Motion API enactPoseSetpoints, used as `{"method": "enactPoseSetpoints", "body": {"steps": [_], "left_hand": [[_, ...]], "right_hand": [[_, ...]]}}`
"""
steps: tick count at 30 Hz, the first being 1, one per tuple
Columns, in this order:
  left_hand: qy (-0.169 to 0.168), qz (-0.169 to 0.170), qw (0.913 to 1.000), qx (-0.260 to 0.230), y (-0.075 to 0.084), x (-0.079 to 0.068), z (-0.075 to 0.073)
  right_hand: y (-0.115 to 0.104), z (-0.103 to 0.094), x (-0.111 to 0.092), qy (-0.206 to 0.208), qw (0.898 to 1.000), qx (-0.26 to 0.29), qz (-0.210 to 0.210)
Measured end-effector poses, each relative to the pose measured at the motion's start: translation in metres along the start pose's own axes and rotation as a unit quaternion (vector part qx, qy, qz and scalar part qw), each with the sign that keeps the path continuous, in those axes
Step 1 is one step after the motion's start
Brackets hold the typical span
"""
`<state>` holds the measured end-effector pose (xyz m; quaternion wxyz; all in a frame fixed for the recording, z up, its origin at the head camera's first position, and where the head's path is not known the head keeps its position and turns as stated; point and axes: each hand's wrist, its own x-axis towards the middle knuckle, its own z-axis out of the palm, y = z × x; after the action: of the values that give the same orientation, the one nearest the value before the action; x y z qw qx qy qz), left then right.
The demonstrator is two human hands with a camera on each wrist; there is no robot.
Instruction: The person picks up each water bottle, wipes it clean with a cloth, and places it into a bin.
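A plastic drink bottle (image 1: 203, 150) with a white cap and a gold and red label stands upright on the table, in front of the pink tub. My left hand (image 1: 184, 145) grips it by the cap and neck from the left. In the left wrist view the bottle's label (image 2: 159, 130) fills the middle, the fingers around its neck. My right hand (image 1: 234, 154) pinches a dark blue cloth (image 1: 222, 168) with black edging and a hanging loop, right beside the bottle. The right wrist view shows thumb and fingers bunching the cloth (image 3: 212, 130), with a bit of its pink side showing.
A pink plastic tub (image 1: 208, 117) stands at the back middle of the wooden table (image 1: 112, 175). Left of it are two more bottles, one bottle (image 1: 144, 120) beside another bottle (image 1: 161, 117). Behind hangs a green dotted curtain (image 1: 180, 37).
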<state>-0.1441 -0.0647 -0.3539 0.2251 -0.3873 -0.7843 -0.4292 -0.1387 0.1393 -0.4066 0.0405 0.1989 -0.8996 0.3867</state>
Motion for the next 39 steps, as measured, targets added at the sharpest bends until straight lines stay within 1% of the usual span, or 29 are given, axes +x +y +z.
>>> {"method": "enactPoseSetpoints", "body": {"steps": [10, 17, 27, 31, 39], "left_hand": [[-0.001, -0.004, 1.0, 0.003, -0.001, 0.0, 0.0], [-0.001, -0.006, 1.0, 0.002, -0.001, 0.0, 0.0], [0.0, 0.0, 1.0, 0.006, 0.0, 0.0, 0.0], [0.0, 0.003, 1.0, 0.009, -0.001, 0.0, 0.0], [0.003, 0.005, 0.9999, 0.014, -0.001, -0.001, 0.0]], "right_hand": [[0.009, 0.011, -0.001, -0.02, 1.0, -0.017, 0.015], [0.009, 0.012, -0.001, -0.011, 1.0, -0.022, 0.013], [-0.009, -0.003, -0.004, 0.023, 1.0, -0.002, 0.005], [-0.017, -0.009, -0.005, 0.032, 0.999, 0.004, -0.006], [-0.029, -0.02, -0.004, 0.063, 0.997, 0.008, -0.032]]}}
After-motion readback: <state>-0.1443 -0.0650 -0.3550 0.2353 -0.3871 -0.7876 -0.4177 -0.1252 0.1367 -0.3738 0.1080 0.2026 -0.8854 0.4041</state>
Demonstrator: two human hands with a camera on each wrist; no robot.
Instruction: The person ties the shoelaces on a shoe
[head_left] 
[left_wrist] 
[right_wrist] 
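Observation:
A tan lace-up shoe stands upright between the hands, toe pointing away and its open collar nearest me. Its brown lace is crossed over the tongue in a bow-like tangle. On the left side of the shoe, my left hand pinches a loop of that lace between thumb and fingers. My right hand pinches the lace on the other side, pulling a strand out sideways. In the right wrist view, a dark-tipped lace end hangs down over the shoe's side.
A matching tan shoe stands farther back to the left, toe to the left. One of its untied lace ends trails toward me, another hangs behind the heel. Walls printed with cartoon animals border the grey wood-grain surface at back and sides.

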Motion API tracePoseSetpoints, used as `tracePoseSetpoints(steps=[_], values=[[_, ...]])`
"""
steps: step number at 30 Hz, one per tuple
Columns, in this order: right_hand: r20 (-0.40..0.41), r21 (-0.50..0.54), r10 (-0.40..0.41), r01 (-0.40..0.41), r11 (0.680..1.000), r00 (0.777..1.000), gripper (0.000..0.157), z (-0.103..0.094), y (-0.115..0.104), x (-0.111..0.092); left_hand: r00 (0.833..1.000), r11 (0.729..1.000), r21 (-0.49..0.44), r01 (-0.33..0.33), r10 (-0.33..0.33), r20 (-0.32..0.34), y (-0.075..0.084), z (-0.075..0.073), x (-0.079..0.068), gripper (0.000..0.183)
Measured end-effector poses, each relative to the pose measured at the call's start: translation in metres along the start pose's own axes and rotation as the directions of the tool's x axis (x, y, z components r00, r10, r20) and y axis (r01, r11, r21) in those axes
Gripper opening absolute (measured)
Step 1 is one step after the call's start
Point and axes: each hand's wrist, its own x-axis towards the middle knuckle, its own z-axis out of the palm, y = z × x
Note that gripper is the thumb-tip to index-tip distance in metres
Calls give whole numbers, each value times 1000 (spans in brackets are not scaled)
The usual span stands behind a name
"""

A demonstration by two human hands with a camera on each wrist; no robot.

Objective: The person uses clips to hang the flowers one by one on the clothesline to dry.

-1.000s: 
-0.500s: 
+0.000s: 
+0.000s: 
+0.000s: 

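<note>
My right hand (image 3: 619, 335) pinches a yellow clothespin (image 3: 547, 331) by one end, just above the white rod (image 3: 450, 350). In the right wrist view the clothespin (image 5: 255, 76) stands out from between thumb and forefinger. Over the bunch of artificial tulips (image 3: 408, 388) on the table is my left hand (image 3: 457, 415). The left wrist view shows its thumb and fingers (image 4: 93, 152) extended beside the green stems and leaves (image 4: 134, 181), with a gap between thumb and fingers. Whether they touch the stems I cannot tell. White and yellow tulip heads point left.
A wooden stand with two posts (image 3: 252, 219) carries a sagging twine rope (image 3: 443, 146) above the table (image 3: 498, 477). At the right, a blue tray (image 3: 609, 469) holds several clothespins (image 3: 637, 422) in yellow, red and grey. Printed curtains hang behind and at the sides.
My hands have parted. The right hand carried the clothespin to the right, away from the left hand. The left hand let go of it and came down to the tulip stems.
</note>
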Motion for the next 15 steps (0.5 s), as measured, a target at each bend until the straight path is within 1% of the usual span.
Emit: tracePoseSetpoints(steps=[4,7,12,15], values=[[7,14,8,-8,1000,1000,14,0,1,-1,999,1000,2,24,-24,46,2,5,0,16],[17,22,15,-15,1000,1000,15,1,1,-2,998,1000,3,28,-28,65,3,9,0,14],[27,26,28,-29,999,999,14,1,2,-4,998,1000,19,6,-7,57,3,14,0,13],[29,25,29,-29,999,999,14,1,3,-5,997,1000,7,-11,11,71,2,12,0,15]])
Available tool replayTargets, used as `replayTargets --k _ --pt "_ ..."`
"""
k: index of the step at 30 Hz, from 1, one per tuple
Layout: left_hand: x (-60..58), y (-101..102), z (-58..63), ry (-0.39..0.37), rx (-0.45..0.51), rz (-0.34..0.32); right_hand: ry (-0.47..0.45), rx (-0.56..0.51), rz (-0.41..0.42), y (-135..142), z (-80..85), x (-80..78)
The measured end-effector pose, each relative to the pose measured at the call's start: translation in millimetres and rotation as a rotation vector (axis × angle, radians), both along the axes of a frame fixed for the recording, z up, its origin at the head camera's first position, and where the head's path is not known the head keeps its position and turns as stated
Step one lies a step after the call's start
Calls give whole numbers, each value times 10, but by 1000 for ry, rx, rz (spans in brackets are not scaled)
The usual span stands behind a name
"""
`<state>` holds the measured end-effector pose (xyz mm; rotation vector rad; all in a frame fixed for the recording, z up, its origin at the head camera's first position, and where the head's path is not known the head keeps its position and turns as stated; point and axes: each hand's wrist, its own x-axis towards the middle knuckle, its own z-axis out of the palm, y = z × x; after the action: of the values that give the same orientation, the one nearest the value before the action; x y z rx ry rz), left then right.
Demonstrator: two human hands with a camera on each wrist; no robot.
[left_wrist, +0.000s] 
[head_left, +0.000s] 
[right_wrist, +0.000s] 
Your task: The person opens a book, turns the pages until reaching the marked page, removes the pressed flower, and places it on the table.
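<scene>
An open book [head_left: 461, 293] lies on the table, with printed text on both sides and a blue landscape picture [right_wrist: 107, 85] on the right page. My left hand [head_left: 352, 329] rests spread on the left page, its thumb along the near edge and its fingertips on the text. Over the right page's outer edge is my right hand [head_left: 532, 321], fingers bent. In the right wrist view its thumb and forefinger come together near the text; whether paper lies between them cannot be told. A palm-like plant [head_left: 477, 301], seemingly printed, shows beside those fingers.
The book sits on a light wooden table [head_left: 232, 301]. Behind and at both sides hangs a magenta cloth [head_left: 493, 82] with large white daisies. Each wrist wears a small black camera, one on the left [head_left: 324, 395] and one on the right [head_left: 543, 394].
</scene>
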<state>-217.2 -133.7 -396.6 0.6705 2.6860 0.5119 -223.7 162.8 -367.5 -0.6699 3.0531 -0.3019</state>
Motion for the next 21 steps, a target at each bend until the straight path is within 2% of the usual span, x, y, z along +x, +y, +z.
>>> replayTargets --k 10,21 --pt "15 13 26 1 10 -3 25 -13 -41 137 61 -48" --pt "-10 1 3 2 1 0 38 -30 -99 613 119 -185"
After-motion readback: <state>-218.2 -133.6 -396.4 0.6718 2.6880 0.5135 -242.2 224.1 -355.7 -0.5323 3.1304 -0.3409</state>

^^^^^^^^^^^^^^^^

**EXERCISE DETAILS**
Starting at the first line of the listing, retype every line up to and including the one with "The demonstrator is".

**TASK RESPONSE**
Motion API enactPoseSetpoints, used as `{"method": "enactPoseSetpoints", "body": {"steps": [_], "left_hand": [[_, ...]], "right_hand": [[_, ...]]}}`
"""
steps: tick count at 30 Hz, the first being 1, one per tuple
Columns, in this order:
  left_hand: qy (-0.169 to 0.168), qz (-0.169 to 0.170), qw (0.913 to 1.000), qx (-0.260 to 0.230), y (-0.075 to 0.084), x (-0.079 to 0.068), z (-0.075 to 0.073)
  right_hand: y (-0.115 to 0.104), z (-0.103 to 0.094), x (-0.111 to 0.092), qy (-0.206 to 0.208), qw (0.898 to 1.000), qx (-0.26 to 0.29), qz (-0.210 to 0.210)
Measured end-effector poses, each relative to the pose measured at the motion's start: translation in metres along the start pose's own axes and rotation as a unit quaternion (vector part qx, qy, qz and scalar part qw), each with the sign that keeps the path continuous, in those axes
Step 1 is one step after the motion's start
Brackets hold the typical span
"""
`<state>` holds the measured end-effector pose (xyz m; quaternion wxyz; all in a frame fixed for the recording, z up, its origin at the head camera's first position, and where the head's path is not known the head keeps its position and turns as stated; point and axes: each hand's wrist, its own x-axis towards the middle knuckle, its own z-axis out of the palm, y = z × x; after the action: of the values that give the same orientation, the one nearest the value before the action; x y z qw qx qy qz), left then right.
The demonstrator is two human hands with a camera on each wrist; there is no robot.

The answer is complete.